(Dataset excerpts)
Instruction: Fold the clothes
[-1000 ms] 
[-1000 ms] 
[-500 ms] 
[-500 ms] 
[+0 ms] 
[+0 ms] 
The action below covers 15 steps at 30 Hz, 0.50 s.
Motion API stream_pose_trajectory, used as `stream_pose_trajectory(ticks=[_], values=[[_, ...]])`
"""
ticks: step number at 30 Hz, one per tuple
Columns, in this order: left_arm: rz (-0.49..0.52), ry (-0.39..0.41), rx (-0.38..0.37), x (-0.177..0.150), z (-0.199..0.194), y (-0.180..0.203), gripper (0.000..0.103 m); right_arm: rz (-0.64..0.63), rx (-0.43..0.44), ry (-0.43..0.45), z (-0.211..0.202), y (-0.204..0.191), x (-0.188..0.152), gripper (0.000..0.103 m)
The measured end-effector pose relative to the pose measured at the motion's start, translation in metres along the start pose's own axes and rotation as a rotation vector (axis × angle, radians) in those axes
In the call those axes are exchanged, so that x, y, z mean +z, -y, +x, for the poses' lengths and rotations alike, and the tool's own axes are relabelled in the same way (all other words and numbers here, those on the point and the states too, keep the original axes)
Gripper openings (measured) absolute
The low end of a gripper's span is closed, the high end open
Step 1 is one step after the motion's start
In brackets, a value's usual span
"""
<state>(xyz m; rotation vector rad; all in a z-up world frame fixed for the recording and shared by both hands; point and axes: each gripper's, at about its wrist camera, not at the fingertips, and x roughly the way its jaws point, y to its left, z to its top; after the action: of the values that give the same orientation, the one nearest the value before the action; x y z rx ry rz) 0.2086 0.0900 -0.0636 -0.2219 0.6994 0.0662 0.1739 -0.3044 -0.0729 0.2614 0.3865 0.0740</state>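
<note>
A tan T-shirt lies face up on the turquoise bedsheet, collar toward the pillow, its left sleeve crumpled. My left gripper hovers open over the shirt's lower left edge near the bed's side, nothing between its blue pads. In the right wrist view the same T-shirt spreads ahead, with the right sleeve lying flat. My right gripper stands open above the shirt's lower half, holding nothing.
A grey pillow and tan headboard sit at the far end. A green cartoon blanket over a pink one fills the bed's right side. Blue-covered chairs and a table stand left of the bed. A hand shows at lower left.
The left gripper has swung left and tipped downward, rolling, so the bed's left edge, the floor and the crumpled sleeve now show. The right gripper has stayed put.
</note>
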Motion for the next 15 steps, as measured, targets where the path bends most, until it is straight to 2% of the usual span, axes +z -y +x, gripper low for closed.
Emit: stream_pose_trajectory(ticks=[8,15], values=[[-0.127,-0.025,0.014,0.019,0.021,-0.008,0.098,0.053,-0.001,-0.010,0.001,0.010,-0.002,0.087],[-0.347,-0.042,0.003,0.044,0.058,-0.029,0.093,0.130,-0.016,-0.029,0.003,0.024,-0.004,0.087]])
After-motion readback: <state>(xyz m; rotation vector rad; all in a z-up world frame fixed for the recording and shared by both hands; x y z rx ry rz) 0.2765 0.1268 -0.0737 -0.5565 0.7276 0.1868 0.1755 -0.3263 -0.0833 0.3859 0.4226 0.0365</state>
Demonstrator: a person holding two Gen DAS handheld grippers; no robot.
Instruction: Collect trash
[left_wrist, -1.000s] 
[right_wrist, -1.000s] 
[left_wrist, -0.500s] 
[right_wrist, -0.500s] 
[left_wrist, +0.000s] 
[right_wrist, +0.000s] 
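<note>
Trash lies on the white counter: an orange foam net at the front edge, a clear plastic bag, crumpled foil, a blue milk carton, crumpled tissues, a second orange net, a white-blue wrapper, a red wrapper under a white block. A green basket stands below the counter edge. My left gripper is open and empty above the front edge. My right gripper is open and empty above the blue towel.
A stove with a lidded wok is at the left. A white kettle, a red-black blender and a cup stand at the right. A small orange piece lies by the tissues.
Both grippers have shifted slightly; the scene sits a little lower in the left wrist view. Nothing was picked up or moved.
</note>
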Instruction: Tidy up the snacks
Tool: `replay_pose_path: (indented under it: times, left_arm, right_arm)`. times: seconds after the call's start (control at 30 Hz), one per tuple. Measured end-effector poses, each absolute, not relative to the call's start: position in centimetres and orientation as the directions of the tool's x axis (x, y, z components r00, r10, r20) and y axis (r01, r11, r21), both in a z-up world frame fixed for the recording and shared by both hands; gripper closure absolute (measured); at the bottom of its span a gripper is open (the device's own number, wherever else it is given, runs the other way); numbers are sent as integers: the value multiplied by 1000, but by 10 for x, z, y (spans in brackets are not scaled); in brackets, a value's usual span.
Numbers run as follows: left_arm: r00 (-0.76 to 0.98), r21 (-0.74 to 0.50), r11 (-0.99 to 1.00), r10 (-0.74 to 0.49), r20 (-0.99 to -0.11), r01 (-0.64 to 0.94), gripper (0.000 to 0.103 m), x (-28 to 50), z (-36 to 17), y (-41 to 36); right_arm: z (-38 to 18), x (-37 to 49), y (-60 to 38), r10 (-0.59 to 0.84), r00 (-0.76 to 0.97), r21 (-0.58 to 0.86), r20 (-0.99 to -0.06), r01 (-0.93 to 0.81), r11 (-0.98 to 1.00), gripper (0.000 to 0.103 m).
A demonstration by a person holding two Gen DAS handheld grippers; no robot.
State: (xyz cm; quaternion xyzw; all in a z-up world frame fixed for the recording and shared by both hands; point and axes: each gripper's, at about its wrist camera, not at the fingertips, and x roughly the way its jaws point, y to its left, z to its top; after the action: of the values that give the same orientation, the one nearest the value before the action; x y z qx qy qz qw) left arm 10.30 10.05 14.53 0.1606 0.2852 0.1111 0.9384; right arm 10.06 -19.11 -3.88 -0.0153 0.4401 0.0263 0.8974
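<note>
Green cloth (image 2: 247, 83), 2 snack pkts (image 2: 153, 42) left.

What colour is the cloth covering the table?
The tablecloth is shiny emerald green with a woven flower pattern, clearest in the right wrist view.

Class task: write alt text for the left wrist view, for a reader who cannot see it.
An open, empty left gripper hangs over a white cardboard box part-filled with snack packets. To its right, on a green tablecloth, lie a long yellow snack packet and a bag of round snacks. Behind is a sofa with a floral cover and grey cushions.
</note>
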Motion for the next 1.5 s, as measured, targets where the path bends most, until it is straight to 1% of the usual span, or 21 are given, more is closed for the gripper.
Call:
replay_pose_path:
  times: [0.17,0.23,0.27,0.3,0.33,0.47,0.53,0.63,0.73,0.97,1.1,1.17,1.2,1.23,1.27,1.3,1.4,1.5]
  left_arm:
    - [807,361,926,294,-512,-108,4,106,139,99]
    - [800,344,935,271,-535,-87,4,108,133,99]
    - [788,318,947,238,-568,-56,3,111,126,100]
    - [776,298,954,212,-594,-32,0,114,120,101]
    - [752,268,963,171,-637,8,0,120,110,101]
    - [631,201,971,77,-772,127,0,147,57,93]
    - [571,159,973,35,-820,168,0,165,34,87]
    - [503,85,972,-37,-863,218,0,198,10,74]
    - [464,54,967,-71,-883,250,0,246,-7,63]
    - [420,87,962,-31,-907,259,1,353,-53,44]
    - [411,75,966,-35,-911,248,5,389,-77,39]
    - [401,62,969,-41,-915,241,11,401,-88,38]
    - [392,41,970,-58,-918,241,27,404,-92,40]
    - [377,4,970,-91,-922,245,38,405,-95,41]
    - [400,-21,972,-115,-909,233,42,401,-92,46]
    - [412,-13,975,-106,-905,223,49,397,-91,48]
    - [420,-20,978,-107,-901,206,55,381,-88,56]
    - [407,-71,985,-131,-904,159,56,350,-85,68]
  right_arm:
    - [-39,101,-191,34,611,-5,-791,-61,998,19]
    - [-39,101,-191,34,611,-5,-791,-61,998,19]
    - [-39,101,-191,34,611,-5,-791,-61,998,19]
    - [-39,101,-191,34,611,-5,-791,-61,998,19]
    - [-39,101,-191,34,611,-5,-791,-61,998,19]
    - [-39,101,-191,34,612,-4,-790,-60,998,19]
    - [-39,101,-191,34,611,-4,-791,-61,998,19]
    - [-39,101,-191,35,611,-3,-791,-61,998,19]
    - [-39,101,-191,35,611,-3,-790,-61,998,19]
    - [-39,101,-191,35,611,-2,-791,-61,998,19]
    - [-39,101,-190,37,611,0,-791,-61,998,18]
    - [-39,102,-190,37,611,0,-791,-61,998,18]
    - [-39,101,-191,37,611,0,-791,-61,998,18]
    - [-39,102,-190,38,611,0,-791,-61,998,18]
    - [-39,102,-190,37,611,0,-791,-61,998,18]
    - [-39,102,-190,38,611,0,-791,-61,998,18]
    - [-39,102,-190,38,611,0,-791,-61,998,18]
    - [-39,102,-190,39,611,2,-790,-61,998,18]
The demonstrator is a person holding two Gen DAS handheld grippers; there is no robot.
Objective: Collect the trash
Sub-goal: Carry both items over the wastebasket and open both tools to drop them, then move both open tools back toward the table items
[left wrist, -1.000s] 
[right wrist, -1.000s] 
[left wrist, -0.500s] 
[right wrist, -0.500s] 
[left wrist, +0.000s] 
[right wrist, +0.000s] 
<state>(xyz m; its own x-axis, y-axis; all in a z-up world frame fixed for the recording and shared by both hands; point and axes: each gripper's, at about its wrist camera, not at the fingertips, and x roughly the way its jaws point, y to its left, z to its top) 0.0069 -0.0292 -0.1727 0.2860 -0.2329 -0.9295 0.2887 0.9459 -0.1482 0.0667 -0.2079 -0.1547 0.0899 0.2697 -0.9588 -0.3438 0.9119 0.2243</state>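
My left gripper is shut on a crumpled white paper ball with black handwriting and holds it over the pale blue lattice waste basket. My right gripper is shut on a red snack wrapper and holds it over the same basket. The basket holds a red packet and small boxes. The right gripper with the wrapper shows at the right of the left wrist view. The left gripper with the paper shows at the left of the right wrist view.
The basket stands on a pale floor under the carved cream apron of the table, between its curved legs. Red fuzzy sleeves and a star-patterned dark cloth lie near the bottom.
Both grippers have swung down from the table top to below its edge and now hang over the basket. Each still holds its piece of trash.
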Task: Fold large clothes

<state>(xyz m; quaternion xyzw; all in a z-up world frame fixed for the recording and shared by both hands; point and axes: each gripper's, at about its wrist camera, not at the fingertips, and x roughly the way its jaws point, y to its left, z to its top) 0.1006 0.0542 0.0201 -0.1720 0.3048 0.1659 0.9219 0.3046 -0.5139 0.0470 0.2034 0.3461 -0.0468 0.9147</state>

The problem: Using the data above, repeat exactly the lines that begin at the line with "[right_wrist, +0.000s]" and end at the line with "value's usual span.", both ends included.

Answer to the problem:
[right_wrist, +0.000s] 
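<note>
Trash lies on the white counter: an orange foam net at the front edge, a clear plastic bag, crumpled foil, a blue milk carton, crumpled tissues, a second orange net, a white-blue wrapper, a red wrapper under a white block. A green basket stands below the counter edge. My left gripper is open and empty above the front edge. My right gripper is open and empty above the blue towel.
A stove with a lidded wok is at the left. A white kettle, a red-black blender and a cup stand at the right. A small orange piece lies by the tissues.
Both grippers have shifted slightly; the scene sits a little lower in the left wrist view. Nothing was picked up or moved.
</note>
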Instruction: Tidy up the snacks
Tool: `replay_pose_path: (indented under it: times, left_arm, right_arm)`. times: seconds after the call's start (control at 30 Hz), one per tuple. Measured end-effector poses, each absolute, not relative to the call's start: position in centimetres and orientation as the directions of the tool's x axis (x, y, z components r00, r10, r20) and y axis (r01, r11, r21), both in a z-up world frame fixed for the recording and shared by both hands; gripper closure absolute (measured); at the bottom of its span a gripper is open (the device's own number, wherever else it is given, runs the other way); numbers are sent as integers: the value multiplied by 1000, but by 10 for x, z, y (spans in brackets are not scaled); in brackets, a value's usual span.

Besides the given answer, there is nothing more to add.